**EXERCISE DETAILS:**
Leaving out each picture, transcribe the lines of the listing below exactly from the first through the line that contains "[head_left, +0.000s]".

── COLLECTED DATA ──

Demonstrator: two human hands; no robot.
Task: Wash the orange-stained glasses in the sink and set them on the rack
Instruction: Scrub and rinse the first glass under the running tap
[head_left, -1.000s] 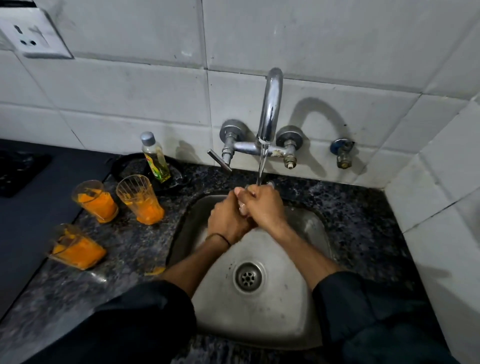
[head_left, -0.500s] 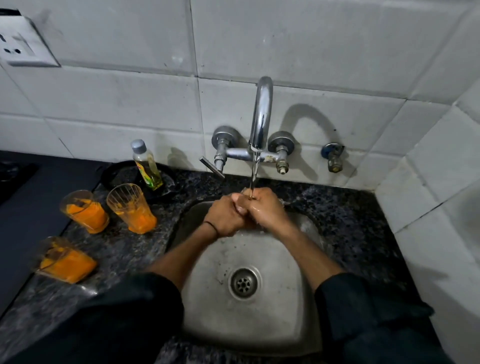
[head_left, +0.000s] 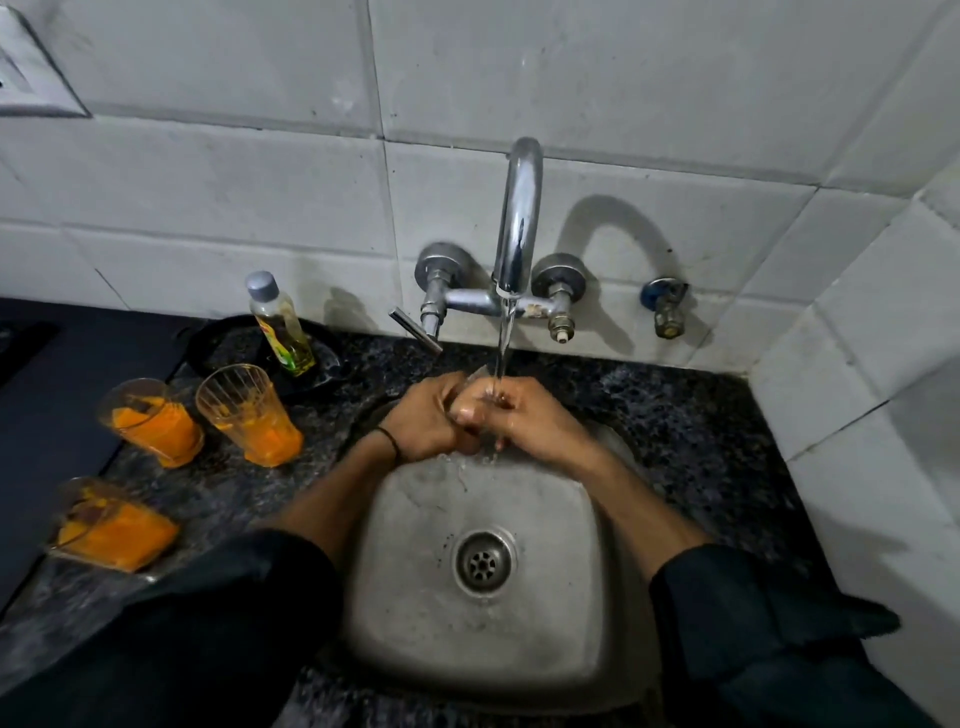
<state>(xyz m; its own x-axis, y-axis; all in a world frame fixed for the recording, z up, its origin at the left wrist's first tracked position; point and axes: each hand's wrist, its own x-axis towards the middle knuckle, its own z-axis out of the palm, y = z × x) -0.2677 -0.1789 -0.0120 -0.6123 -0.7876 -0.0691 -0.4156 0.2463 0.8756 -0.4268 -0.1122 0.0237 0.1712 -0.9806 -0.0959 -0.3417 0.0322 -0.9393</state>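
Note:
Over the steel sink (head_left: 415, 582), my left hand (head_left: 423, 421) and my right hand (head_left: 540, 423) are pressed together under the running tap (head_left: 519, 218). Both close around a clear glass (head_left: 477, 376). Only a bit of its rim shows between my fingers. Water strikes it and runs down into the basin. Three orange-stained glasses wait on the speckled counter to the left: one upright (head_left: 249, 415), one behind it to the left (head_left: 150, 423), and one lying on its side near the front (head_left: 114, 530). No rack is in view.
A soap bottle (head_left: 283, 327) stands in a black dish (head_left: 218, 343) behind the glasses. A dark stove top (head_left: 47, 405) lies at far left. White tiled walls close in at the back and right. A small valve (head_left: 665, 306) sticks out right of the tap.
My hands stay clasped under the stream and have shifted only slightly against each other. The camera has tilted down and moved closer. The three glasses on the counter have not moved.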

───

**TASK OUTPUT:**
Demonstrator: two human hands; no robot.
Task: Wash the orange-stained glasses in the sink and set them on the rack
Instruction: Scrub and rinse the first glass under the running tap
[head_left, -1.000s] 
[head_left, -0.500s] 
[head_left, +0.000s] 

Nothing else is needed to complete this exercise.